TASK GOAL – How many of the lines below include the word "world"? Only the number should be given.

RECORD EXCERPTS –
──────────────────────────────

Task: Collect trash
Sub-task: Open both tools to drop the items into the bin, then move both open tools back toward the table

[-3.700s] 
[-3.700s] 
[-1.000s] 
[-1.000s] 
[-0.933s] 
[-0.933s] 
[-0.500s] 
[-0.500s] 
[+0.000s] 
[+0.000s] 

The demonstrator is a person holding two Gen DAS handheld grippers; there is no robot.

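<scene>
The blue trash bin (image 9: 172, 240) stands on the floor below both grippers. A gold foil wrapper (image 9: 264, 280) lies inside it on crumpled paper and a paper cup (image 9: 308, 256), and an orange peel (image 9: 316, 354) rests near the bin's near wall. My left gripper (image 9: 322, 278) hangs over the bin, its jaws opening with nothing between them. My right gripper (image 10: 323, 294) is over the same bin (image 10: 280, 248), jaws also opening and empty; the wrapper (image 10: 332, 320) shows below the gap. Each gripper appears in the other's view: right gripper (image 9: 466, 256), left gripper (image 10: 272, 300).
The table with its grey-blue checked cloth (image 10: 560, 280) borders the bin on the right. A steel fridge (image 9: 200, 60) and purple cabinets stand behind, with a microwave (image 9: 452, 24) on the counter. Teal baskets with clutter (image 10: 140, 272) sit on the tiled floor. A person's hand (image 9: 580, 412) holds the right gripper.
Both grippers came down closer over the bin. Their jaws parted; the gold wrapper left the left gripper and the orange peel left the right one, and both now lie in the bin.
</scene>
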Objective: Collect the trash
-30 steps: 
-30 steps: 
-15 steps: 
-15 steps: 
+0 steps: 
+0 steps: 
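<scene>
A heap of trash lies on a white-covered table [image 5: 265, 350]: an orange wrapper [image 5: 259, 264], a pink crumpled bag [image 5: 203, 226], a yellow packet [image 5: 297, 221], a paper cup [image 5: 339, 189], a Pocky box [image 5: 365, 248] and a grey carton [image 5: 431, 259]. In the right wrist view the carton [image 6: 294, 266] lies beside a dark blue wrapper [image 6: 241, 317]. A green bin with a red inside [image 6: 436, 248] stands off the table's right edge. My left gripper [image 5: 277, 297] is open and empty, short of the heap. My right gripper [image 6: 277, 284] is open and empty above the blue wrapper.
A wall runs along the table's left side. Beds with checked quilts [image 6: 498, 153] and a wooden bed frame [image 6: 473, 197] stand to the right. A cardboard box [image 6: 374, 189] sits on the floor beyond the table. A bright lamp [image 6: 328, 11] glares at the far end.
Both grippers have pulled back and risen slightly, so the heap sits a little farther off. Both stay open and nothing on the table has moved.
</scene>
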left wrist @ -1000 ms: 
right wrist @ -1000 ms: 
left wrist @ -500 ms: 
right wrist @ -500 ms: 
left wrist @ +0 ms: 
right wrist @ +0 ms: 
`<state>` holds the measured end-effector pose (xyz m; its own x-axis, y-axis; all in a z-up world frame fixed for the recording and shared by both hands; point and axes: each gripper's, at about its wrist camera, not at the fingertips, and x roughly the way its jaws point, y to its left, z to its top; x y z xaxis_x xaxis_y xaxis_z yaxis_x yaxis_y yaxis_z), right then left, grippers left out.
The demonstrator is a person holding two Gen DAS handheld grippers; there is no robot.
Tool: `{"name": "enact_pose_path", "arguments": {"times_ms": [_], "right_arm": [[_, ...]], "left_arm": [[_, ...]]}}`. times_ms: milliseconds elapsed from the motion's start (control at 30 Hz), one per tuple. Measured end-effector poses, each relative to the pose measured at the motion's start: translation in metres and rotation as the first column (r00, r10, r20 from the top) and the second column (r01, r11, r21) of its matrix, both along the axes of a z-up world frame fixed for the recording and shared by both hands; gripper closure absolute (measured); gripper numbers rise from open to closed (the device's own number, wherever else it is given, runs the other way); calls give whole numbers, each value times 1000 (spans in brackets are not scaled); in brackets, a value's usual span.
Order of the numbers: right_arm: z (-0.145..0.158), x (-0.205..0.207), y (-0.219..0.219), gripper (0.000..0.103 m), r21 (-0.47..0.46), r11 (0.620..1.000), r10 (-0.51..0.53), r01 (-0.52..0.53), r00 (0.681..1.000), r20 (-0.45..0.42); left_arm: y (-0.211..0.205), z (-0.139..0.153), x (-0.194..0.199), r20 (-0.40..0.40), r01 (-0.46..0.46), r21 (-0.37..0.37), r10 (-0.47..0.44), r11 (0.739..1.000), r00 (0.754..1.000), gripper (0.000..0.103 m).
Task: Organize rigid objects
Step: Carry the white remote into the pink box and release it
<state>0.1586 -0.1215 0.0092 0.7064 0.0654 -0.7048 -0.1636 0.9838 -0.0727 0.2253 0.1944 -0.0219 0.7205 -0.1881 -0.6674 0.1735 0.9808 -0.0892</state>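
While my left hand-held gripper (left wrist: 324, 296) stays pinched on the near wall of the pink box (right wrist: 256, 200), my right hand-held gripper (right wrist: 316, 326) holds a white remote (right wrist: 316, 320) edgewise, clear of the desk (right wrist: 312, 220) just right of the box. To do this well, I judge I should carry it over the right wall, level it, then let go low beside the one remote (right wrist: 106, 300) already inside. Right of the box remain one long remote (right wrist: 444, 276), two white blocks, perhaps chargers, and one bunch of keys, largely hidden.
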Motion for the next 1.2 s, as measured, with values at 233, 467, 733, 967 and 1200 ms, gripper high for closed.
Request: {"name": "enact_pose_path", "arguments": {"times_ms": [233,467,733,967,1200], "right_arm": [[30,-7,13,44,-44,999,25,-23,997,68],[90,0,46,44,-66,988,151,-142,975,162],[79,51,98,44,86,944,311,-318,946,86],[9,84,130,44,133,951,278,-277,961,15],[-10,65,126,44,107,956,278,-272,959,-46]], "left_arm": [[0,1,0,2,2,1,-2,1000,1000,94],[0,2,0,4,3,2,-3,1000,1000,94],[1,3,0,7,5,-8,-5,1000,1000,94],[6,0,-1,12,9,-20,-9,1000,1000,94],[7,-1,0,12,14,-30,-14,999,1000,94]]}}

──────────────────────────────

ANSWER SECTION – 2